Thursday, September 18, 2014

Plumbing

"I'll be over after I pick up a donut," said B's friend, "J".  "Oh, you don't need to do that, we can give you a cookie and tea," replied B.  No, it wasn't that kind of "donut".  It was a toilet donut, required in case J had to remove our toilet to solve a plugged issue. 

Yuck.  B has met all kinds of expert people here -- people who can do mechanical and technical stuff, unlike us.  We are completely unhandy, although I am actually handier than he.  The problem was, one of grandson's bath toys had gone down the toilet (my fault, not his) and the obvious had resulted.  Yep, a plugged toilet for a week.  I hauled out the plunger.  To no avail.  Bought an auger and jammed it down countless times.  To no avail.  On the verge of calling an actual $$$$$ plumber, I heard B say, "I'll call J, he does plumbing."  So, half-an-hour later, J arrived with his "donut".  I acted as his assistant, fetching every kitchen utensil I could find to try and poke the toy out.  We could see it, it was tantalizingly close.  It even had a smile on its face, daring us to grab it. 

After removing and draining the toilet, we started.  I felt like an operating room nurse as J called, "Screwdriver, bucket, calipers, tongs, fork, chopsticks, saw, grocery bags."  Handing them over, I realized he was finally able to grasp the wretched toy.  Victory!  Ready to throw in the towel, I was impressed that J would not give up.  Now the toilet runs perfectly. 

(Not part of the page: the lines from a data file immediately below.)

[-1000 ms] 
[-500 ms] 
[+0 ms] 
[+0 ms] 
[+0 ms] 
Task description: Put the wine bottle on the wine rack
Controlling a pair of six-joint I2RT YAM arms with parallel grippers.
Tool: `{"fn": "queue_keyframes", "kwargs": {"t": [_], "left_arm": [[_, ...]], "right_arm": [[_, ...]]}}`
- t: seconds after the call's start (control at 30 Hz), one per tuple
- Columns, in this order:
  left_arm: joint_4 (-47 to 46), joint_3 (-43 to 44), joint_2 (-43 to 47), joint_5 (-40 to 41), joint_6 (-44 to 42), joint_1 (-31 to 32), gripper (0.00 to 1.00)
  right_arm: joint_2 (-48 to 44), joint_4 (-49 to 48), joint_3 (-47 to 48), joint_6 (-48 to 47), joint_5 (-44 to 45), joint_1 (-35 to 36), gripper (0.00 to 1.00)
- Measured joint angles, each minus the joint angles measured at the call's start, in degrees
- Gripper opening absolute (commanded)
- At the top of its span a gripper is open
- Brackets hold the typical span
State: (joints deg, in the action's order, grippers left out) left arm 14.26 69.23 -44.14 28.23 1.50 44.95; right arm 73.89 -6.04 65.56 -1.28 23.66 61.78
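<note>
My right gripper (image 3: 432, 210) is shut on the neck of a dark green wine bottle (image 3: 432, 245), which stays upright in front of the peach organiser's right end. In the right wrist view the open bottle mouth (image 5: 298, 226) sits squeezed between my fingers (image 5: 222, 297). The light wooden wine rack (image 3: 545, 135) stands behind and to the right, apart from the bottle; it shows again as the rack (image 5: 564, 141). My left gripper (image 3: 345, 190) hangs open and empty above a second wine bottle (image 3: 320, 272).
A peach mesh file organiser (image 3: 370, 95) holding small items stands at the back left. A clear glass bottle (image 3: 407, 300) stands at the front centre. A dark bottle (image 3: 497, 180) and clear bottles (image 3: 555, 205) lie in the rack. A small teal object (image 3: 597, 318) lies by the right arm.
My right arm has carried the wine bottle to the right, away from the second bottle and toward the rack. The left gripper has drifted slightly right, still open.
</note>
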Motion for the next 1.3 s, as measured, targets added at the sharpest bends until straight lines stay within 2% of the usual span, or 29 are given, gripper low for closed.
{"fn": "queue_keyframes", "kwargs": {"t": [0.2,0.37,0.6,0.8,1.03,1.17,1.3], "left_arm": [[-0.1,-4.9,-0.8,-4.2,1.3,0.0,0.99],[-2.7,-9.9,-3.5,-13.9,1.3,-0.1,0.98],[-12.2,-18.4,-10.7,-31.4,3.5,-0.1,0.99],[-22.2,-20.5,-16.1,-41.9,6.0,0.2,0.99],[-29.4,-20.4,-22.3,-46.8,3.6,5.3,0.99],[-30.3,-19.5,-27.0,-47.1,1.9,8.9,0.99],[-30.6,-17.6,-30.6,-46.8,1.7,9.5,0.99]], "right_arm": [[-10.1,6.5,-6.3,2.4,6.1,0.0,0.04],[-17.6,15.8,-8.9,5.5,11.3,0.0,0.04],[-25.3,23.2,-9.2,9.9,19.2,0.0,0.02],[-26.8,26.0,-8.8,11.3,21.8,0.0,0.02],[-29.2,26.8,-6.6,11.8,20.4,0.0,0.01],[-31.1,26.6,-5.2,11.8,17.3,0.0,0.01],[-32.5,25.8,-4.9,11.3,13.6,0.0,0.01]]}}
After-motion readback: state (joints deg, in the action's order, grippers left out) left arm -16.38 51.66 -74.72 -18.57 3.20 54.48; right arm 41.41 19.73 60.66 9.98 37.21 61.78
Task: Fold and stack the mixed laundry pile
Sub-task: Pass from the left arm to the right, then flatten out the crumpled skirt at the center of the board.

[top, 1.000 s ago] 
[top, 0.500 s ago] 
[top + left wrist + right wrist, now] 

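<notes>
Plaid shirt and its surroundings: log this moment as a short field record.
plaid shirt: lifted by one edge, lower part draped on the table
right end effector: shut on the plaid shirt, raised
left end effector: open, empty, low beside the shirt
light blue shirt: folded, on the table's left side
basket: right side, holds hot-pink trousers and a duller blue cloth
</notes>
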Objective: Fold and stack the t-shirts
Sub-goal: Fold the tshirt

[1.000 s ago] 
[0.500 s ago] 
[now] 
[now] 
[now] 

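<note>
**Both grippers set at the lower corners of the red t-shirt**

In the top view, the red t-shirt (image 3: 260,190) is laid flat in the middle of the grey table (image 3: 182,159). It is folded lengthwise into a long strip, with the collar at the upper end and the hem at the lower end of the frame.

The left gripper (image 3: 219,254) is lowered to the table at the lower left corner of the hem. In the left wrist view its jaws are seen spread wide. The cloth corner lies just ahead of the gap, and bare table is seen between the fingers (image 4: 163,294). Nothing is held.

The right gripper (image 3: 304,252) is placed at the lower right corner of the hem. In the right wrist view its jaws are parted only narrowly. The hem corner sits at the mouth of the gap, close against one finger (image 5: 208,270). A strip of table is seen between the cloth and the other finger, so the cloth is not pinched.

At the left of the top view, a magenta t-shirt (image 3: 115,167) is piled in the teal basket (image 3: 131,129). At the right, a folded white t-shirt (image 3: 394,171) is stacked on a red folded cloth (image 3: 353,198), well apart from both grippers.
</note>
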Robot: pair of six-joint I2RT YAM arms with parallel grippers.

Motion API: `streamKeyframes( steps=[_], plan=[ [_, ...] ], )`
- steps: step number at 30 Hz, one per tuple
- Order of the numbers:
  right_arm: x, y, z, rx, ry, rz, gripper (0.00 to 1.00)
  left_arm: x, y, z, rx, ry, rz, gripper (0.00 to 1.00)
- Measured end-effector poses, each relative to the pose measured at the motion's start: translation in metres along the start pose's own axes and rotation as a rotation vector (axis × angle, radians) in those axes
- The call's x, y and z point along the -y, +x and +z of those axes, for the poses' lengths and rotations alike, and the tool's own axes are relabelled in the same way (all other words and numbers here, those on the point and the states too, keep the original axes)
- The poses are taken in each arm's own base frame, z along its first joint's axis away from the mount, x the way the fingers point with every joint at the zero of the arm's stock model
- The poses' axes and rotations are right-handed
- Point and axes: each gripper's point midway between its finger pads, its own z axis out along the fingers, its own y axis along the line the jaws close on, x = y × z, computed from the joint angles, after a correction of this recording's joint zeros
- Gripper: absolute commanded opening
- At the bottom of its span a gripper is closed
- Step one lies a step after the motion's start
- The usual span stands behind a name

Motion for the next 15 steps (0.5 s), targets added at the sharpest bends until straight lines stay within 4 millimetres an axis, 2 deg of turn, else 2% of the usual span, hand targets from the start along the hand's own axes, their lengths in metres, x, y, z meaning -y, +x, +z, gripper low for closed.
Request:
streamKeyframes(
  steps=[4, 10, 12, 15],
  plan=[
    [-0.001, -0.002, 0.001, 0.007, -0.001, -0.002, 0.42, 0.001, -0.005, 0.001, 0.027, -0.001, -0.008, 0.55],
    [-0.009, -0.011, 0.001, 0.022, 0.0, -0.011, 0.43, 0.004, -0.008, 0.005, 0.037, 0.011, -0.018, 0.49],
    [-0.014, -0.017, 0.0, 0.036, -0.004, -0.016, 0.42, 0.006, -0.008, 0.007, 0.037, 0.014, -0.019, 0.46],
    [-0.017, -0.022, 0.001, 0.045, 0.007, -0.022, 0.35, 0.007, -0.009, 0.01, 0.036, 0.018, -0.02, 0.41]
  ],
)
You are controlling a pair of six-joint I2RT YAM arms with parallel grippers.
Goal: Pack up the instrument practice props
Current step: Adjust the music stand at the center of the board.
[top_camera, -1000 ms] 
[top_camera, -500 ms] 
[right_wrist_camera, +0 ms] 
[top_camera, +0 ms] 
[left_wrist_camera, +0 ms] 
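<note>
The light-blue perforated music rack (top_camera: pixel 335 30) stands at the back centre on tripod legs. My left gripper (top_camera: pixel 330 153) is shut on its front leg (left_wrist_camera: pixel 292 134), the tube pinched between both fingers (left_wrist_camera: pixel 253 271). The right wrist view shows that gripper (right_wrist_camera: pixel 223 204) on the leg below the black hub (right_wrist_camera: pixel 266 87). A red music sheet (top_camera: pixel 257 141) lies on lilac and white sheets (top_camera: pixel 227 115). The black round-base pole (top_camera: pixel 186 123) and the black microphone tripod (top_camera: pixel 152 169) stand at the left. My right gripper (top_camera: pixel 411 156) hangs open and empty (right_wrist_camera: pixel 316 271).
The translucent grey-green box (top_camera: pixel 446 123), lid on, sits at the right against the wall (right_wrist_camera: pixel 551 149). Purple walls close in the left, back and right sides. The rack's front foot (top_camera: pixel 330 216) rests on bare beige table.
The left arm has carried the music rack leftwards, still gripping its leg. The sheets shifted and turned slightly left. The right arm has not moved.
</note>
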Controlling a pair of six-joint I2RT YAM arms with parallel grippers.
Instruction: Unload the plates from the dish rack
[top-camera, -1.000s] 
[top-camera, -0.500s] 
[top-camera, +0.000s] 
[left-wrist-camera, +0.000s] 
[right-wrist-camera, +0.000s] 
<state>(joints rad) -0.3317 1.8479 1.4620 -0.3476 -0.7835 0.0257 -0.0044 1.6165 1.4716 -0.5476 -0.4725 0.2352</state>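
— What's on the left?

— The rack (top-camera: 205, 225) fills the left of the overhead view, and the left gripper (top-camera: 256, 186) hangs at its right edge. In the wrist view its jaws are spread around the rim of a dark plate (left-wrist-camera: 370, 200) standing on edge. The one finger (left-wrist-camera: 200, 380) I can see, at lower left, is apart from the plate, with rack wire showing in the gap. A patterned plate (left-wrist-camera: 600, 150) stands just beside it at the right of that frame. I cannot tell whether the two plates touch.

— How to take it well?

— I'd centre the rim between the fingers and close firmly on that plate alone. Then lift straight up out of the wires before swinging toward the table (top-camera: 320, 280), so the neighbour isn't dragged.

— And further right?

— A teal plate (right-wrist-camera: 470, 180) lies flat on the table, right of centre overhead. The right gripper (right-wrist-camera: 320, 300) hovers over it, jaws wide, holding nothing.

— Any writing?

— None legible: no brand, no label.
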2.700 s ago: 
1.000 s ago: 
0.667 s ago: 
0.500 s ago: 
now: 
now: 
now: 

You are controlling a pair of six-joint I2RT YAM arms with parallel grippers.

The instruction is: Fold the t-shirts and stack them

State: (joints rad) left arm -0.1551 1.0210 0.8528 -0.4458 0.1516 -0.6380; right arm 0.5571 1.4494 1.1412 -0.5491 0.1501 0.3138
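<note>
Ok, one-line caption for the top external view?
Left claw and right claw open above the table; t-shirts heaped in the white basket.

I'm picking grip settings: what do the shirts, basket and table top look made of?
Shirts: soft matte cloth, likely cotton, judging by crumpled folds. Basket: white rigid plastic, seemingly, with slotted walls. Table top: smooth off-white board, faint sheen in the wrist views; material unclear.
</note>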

"Pray," he had said, just before the fiftieth and last attempt.  A deeply-religious Catholic, J was serious.  Half-jokingly, but not really, I started to say the rosary and immediately he secured the toy.  Out it popped!

Our Lady came through once again.       

Monday, September 15, 2014

The Clutch

For some reason, driving my car this afternoon and engaging the clutch, I was reminded of my Uncle Elgin.  A deputy minister of National Defence in the sixties, he always drove my cousins and me to Lisgar Collegiate every day when we were in high school.  No, deputies didn't have drivers back then.  And they didn't have EAs or assistants or chiefs of staff....no, Elgin had one secretary, Miss Mitchell.  And his office was tiny, just his desk with an extended table attached for meetings which accommodated no more that six people.  My cousins and I used to barge in after school all the time to wait for our drive home.  Standing on ceremony?  Didn't happen in Uncle Elgin's office.   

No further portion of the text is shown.